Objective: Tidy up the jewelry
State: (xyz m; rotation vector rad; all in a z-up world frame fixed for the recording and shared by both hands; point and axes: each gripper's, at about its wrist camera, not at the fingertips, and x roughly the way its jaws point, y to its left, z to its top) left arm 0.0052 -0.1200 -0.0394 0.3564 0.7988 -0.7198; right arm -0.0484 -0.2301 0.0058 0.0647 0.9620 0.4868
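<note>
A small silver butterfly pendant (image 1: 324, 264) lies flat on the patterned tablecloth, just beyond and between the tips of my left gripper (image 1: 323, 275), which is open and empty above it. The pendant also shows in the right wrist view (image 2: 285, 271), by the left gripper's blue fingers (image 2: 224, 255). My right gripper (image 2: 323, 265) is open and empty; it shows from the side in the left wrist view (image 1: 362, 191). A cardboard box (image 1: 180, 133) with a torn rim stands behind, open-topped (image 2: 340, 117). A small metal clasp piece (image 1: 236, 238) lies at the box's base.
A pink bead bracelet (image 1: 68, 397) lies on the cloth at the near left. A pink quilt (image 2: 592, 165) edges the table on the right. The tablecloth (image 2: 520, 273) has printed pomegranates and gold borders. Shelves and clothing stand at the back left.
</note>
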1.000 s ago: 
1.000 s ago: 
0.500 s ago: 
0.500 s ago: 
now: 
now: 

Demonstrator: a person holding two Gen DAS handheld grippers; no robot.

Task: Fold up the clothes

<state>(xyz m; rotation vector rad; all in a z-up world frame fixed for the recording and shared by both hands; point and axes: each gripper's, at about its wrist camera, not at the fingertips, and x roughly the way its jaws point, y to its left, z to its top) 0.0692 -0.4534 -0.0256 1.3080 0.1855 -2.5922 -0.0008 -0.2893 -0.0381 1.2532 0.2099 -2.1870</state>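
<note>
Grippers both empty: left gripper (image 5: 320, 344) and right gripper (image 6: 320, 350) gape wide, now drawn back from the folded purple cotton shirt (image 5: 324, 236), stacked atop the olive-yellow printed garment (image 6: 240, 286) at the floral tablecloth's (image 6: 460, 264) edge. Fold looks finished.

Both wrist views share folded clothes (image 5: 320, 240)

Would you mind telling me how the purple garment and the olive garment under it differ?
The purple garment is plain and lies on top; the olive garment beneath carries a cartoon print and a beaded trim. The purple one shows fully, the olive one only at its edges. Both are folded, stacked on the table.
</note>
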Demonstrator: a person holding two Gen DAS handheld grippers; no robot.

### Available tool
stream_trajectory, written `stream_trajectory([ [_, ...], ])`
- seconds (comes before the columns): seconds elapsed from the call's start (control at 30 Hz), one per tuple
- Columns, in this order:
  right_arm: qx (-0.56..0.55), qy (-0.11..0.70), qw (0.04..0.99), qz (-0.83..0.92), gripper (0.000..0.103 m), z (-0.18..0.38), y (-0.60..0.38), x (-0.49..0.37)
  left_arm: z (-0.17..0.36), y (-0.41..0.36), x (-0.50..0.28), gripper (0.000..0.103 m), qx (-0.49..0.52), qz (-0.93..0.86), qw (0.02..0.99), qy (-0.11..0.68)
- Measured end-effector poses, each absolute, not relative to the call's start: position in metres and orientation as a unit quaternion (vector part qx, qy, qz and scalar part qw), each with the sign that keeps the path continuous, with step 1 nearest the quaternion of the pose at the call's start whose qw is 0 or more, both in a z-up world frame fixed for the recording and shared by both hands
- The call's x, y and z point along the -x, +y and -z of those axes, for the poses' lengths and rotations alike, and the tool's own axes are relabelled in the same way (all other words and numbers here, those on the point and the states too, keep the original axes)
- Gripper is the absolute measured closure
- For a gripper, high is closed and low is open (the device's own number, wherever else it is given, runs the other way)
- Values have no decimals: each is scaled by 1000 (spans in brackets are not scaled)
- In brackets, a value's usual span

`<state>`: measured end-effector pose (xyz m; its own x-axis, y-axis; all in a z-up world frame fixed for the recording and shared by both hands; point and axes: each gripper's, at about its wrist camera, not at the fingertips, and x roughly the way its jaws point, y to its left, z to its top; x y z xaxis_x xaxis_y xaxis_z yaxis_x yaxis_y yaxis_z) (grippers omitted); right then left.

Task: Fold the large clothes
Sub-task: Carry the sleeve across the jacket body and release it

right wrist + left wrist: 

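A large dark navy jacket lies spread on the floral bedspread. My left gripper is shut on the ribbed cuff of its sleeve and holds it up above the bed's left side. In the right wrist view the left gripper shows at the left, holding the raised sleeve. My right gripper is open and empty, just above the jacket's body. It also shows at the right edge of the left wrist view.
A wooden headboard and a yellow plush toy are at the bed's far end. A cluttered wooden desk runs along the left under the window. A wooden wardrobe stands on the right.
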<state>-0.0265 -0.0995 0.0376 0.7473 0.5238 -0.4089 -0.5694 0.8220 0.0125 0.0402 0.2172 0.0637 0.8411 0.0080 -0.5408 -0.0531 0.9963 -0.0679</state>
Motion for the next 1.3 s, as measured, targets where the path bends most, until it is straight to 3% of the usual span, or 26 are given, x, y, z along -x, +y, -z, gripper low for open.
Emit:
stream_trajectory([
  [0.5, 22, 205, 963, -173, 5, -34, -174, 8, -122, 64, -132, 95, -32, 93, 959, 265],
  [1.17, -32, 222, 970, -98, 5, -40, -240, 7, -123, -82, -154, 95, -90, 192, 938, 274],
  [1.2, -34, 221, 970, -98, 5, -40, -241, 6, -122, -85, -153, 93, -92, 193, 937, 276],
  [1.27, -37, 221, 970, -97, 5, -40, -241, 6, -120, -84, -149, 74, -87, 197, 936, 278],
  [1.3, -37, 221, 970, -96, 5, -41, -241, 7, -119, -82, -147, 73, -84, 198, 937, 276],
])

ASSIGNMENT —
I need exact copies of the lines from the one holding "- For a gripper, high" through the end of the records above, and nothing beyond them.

RESPONSE FOR THIS EXERCISE —
- For a gripper, high is closed and low is open (the device's own number, wherever else it is given, runs the other way)
- Values have no decimals: each is scaled by 1000 (spans in brackets are not scaled)
- In brackets, a value's usual span

`<state>`: measured end-effector pose (xyz m; its own x-axis, y-axis; all in a z-up world frame fixed for the recording and shared by both hands; point and axes: each gripper's, at about its wrist camera, not at the fingertips, and x roughly the way its jaws point, y to its left, z to its top; x y z xaxis_x xaxis_y xaxis_z yaxis_x yaxis_y yaxis_z) (grippers omitted); right then left.

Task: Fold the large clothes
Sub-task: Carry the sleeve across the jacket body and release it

right wrist + left wrist: 

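A large dark navy jacket lies spread on the floral bedspread. My left gripper is shut on the ribbed cuff of its sleeve and holds it up above the bed's left side. In the right wrist view the left gripper shows at the left, holding the raised sleeve. My right gripper is open and empty, just above the jacket's body. It also shows at the right edge of the left wrist view.
A wooden headboard and a yellow plush toy are at the bed's far end. A cluttered wooden desk runs along the left under the window. A wooden wardrobe stands on the right.
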<state>-0.0265 -0.0995 0.0376 0.7473 0.5238 -0.4089 -0.5694 0.8220 0.0125 0.0402 0.2172 0.0637 0.8411 0.0080 -0.5408 -0.0531 0.9963 -0.0679</state>
Motion for the next 1.3 s, as measured, targets where the path bends most, until it is straight to 3% of the usual span, or 26 are given, x, y, z along -x, +y, -z, gripper low for open.
Emit:
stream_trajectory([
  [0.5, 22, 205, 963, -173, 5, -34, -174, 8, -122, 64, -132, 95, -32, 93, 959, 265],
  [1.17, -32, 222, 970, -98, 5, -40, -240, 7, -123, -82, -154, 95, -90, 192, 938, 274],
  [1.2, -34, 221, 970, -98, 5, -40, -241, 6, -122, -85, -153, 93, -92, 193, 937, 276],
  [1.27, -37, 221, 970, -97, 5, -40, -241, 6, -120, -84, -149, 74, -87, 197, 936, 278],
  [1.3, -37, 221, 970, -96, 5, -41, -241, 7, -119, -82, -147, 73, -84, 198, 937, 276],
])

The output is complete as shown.